As we continue working on the development of the Uruk Platform, many questions come up. Some of these questions are about terminology and using terms out of context. For example, when you hear the term ‘project cost,’ estimated cost, budget, approved plan, forecast, or actual? The same thing for the project duration or the completion date. How to ensure a properly working software, without ambiguity? How to ensure consistency of terms for the various project management metrics and dashboards? Further, in a software solution, we have to be careful and consistent. Consequently, we need a glossary of terms, which is what we are, including in the Uruk Development Guidelines. Further, this post covers one of those areas of potential confusion.
Project Management Terminology
One of the first areas of confusion is related to the terms: Estimate, Budget, Forecast, and Actual and how to use them. To understand these terms, we need to think about where we are on the project life cycle.
While the project is still in the Front End, we use the term estimates for cost and schedule (duration and completion date). The term ‘estimate’ is a common practice because the project is still not approved to proceed to implementation and the delivery phase. In other words, this would be before final approval of the plan. Typically, this would be from concept to Stage Gate 5, per the CAMMP™ Standard Model.

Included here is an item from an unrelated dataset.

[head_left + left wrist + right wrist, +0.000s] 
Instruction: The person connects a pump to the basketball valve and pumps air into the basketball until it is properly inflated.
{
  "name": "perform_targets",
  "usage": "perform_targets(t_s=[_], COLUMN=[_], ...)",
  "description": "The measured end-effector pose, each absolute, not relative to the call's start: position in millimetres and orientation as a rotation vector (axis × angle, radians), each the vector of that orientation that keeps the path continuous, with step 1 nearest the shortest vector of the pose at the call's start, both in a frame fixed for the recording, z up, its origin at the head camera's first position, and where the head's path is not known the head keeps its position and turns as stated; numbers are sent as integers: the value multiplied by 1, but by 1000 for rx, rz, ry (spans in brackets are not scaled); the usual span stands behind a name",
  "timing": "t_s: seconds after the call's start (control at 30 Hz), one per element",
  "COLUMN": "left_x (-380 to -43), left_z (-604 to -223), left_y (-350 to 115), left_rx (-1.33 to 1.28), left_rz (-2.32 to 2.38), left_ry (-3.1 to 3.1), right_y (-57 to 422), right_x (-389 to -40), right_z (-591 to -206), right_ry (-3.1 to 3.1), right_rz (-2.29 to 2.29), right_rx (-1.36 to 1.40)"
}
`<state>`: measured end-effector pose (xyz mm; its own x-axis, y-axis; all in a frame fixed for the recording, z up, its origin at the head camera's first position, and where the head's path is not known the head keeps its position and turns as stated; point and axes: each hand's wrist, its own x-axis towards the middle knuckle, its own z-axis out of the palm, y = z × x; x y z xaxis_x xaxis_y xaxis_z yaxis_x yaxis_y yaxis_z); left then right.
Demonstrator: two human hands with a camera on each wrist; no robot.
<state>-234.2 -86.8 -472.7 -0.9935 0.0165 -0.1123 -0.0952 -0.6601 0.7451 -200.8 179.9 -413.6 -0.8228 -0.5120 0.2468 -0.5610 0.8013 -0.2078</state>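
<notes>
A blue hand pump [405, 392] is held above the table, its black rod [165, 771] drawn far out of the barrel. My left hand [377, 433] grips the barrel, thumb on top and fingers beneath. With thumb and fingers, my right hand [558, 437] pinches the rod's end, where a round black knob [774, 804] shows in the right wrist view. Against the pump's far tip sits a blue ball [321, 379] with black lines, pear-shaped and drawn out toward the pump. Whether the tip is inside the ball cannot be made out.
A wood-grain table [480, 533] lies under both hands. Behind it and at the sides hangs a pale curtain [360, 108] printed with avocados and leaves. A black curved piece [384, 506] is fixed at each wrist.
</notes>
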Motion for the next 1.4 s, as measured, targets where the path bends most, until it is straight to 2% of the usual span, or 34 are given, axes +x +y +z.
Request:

The Front End is the early stages along the Project Life Cycle
Budget – Approved Plan
The term budget is used so loosely that it is almost impossible to know what it means unless we have a clear definition. For example, is the budgeted cost, an estimate, or the approved budget? In the SUKAD Way and the Uruk Platform, we prefer to use the term ‘Approved Plan’ since this would clearly tell us that this is approved, sanctioned by management. Also, we can use this term for cost, duration, and completion dates. Therefore, once management approves the project, the estimates will become “Approved Plans,” i.e., approved budget and approved schedule.
This would be the BAC (Budget at Completion) for the cost (for those who follow the PMI Framework). However, I am not aware of a similar term for Project Duration or Completion Date.
Once the project is approved, and we have an Approved Plan, that typically means the team is authorized to go into implementation and delivery (per CAMMP). Therefore, after the approval point, we will have actuals for what passed and estimates for what to come. Consequently, we label the combined value a forecast.
Forecast = Actuals to Date + Estimate of what Remains
Therefore, a forecast is a prediction of the final status, and it would change as the project progresses based on various variables.
During the Delivery Phase, we will have Approved Plan as the “baseline” and the Forecast.
Once again, for PMI followers, this would be EAC – Estimate at Completion.
This is easy, once the project is complete, we use the term “actual.”
These distinctions are essential for the dashboards and metrics that we plan to use in the Uruk Platform. It is critical to define the specific fields that a metric would depend on. The distinction is also relevant in project reporting.